Преосвященный Антоний вздохнул, но не только от сочувствия к сэру Эдвину – просто его конь, должно быть, утомленный долгой скачкой, никак не мог попасть в ногу с конем шерифа, и епископ то слегка отставал от своего собеседника, то вырывался вперед, что, конечно, не могло не мешать их разговору.
– Разбойников много по всей Англии, – заметил его преосвященство с грустью. – Не у всех хватает силы духа бороться с нуждой молитвой и трудолюбием. Тот же голод девятилетней давности доказал мне, как по-разному ведут себя люди, когда им самим и их близким бывает плохо. Кто-то делает все, что может и как может, чтобы преодолеть невзгоду, борется из последних сил и до последних сил, и чаще всего таким удается спасти себя, свою семью. Другие же впадают в уныние, в отчаяние, начинают роптать, и спасение проходит мимо них, порой совсем рядом… Но на путь насилия чаще всего становятся не отчаявшиеся.
– Да? – казалось, шериф был удивлен. – Среди многих разбойников, которых мне приходилось допрашивать, большинство говорили, что до этого их довели горе и нищета.

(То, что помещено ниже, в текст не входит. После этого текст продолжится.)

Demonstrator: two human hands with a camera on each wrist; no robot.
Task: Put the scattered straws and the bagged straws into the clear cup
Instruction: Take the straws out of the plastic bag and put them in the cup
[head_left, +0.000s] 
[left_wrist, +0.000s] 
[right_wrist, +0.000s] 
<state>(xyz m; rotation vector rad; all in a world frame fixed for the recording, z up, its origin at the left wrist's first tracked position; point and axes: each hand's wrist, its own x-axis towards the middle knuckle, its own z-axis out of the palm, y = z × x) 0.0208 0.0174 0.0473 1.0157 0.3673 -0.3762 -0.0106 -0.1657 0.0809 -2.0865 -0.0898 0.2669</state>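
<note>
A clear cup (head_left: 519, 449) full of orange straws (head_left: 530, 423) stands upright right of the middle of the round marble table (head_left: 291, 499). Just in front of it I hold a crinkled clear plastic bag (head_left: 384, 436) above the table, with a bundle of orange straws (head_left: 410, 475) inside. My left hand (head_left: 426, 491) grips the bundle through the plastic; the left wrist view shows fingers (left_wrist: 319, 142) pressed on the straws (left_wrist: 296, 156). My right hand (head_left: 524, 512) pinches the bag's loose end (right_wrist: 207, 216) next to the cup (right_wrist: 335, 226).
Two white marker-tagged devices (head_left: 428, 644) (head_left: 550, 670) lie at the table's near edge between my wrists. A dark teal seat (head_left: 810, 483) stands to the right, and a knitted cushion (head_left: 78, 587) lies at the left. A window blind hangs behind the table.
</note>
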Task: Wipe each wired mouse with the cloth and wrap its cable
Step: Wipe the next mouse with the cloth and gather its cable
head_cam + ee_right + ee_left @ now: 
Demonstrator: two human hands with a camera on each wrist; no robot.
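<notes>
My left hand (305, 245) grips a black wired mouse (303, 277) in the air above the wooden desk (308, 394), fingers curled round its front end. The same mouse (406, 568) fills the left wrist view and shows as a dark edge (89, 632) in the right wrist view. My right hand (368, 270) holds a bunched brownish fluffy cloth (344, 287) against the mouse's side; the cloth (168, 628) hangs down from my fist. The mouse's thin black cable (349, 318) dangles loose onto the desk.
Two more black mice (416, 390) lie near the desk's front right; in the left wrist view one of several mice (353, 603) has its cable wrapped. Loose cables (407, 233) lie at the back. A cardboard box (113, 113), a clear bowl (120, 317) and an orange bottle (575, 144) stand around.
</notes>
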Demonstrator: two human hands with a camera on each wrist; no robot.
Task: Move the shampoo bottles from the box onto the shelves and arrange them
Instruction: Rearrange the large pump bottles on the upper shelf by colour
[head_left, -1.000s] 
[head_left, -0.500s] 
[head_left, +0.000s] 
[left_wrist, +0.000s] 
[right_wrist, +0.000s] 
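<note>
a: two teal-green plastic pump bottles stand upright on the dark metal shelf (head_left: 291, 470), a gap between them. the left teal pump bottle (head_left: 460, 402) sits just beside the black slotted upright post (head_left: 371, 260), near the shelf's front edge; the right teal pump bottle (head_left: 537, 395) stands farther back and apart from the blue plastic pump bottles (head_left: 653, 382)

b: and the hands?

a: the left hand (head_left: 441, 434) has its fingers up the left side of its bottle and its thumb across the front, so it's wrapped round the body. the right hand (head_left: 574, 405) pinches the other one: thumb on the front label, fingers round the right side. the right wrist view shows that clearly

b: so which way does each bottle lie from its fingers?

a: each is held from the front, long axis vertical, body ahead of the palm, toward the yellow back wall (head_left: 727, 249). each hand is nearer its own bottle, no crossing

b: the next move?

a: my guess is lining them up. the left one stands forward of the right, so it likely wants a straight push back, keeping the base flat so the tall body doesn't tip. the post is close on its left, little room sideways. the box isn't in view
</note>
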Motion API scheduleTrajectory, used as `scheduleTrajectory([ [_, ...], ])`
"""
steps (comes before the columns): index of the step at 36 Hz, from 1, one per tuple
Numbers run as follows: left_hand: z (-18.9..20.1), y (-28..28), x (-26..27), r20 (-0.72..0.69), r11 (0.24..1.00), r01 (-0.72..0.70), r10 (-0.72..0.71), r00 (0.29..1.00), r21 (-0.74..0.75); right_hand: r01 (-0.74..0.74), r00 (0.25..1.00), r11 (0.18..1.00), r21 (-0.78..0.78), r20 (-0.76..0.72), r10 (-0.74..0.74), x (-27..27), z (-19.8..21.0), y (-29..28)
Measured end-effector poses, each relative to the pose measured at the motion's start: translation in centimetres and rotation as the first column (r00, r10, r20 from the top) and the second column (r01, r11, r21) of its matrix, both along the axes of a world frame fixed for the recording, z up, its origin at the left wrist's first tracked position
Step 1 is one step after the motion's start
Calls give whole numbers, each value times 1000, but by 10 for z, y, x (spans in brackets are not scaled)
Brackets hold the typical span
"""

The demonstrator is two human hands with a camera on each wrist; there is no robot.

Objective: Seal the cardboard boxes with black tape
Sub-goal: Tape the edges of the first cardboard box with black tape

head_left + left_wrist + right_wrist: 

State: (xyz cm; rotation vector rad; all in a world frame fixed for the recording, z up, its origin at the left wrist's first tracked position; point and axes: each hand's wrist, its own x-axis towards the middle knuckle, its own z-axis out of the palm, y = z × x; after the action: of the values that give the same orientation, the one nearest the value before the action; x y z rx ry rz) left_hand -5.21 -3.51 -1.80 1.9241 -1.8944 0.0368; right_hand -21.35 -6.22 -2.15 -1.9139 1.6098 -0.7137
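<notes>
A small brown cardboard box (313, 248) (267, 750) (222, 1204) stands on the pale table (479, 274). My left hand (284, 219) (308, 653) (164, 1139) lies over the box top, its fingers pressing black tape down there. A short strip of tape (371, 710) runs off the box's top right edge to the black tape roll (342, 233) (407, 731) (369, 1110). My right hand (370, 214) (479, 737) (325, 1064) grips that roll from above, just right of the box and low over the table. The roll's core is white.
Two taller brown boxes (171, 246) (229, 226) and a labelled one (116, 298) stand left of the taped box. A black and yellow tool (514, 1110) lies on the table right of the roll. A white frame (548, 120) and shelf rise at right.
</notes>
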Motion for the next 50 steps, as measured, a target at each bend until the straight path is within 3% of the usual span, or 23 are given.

– Конечно, – голос епископа стал суров, – конечно, так они и думают, потому что больше всего на свете жалеют себя. А на самом деле, действительно испытал горе и нищету, возможно, один из сотни таких людей, да и то сдался при первых же сильных ударах судьбы. Чаще всего преступает Божьи Заповеди тот, кто, либо считает себя в чем-то лучше других, а потому гнушается быть бедным или низкородным, как другие, либо просто не хочет изнуряться работой. Однажды ко мне пришел каяться такой разбойник. В схватке с воинами он потерял руку, вынужден был сделаться нищим и тогда, кажется, что-то понял. Его рассказ, признаюсь, сокрушил меня: раза три у этого человека была возможность устроить свою жизнь честным путем, но каждый раз ему казалось, что он лучше такой судьбы. Он потерял родителей, семью, обагрил свои руки кровью, а, в конце концов, остался ни с чем. И ведь какую милость оказал ему Тот, Чьими дарами он так легкомысленно пренебрег: если б не потеря руки, этого несчастного ждала бы смерть без покаяния!
– И что с ним стало потом? – не удержавшись, спросил сэр Эдвин.
– Я отправил его в один из монастырей и благословил помогать при отливке свечей. Кажется, он уже умер.
Некоторое время они ехали молча. Веллендер несколько раз оглядывался, желая убедиться, что отряд двигается следом, и никто не отстает. Маленькую Изабель шериф давно уже пересадил со своего седла в седло одного из воинов, и девочка задремала уронив головку на теплый, нагретый солнцем металл кольчуги. Троих пленных разбойников везли позади отряда.